• YOUR INSTRUCTIONS: Among the records that follow, find each line holding the word "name" and copy it.

[Records from a collection]
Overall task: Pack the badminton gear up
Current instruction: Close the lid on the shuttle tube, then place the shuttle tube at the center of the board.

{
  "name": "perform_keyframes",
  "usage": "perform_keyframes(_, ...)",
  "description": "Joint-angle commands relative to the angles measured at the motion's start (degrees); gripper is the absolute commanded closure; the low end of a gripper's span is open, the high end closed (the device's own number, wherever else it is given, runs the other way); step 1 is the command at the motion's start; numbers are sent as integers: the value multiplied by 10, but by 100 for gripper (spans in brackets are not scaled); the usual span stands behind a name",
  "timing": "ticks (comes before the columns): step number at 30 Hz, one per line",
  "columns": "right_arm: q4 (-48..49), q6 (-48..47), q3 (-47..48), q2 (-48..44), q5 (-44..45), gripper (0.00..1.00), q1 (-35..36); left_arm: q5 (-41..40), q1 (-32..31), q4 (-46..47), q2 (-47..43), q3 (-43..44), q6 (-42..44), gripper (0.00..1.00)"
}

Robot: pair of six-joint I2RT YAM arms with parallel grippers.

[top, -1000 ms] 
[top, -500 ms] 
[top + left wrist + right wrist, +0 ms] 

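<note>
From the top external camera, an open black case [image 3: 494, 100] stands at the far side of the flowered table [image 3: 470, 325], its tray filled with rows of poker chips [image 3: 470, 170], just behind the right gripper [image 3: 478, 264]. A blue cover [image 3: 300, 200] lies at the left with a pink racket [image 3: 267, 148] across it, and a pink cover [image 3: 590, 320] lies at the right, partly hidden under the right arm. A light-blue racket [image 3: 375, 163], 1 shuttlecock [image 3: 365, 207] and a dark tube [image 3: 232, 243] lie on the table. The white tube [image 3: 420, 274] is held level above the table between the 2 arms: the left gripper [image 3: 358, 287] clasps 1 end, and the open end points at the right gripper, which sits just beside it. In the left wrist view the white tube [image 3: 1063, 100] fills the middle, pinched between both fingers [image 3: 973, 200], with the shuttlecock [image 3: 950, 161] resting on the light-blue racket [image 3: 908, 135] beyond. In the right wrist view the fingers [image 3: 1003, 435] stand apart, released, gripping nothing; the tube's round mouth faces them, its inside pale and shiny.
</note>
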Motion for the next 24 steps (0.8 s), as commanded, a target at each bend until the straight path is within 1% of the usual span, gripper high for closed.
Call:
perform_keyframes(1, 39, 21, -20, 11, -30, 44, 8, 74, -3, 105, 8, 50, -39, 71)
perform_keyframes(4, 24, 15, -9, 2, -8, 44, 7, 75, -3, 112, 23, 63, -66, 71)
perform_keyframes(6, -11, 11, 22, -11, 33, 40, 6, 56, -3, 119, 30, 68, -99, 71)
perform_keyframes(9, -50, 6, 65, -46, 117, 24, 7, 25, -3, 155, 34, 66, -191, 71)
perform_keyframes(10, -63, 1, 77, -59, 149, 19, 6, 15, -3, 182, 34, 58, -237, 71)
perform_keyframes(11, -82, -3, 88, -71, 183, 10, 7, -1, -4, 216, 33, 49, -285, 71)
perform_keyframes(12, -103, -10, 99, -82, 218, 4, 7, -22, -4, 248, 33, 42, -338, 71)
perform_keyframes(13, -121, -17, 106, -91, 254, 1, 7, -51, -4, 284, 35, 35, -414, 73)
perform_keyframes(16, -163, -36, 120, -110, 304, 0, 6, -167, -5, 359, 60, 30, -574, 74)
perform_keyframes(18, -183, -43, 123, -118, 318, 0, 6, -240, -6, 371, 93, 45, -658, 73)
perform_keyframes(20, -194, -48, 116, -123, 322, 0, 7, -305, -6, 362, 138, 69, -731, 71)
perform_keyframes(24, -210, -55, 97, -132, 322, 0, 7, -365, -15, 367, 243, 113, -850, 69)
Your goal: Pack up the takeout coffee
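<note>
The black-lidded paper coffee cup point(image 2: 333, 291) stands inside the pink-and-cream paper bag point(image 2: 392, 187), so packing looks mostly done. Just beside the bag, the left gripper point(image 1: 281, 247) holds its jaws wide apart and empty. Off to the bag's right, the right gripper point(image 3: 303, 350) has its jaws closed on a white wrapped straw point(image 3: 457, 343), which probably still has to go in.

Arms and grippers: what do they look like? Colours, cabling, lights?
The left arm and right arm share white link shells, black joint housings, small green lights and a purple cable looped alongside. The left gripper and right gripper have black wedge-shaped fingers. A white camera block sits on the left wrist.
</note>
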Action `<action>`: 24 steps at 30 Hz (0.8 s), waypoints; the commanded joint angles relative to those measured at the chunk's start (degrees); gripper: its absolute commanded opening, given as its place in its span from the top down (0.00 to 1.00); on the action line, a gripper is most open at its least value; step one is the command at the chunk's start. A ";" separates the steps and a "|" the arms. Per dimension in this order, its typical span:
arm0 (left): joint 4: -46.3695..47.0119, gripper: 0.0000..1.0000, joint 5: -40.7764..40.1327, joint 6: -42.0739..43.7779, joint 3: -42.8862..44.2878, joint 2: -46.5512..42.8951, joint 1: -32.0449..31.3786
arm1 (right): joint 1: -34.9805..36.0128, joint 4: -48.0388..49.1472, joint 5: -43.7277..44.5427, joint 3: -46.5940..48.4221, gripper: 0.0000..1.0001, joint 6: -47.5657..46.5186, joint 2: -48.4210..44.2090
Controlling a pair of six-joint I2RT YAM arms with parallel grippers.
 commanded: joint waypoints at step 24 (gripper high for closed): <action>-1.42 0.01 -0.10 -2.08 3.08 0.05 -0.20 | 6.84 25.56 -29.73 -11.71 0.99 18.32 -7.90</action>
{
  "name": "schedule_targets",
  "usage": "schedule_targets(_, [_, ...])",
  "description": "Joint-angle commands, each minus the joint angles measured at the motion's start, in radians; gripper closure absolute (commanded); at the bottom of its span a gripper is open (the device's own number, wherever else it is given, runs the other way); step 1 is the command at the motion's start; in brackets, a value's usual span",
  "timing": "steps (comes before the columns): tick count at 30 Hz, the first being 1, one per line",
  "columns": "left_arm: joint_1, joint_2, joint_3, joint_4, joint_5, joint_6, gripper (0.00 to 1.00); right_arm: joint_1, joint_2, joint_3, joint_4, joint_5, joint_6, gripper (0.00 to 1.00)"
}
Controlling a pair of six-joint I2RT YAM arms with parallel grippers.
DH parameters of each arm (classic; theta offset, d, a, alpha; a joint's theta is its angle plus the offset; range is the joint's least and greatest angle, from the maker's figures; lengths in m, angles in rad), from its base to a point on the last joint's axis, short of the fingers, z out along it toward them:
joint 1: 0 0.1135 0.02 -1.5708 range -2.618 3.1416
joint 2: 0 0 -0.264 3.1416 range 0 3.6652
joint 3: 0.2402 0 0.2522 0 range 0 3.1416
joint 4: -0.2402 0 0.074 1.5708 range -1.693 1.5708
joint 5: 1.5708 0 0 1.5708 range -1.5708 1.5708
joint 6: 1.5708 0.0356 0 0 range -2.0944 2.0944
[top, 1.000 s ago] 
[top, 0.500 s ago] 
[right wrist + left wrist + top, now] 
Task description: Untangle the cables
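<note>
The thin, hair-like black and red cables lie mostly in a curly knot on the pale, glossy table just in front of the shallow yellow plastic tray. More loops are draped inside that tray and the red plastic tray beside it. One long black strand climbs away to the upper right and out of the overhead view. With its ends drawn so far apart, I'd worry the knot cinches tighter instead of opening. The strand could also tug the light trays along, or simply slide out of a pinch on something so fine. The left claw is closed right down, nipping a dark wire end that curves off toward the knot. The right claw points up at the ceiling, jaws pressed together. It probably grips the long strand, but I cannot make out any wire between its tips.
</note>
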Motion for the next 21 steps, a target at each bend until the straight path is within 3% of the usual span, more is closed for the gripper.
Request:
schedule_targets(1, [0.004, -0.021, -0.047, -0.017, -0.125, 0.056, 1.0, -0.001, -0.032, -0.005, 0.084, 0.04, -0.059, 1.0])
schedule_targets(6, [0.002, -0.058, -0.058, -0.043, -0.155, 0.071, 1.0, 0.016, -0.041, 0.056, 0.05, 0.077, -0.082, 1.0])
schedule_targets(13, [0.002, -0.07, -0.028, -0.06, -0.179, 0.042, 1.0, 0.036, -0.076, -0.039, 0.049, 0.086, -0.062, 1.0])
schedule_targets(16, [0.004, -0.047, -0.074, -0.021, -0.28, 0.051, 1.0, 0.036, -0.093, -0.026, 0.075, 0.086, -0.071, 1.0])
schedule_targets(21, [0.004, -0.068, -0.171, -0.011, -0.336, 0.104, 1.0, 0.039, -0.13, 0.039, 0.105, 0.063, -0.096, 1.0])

• ANSWER SPACE:
  "name": "perform_keyframes",
  "description": "Joint-angle commands relative to the angles measured at the motion's start (degrees); gripper is the absolute commanded closure; the low end of a gripper's span is open, the high end closed (the device's own number, wherever else it is given, runs the other way); step 1 is the command at the motion's start; numbers are sent as integers: the value multiplied by 10, but by 100 for gripper (spans in brackets are not scaled); the usual span stands behind a name",
  "name": "schedule_targets",

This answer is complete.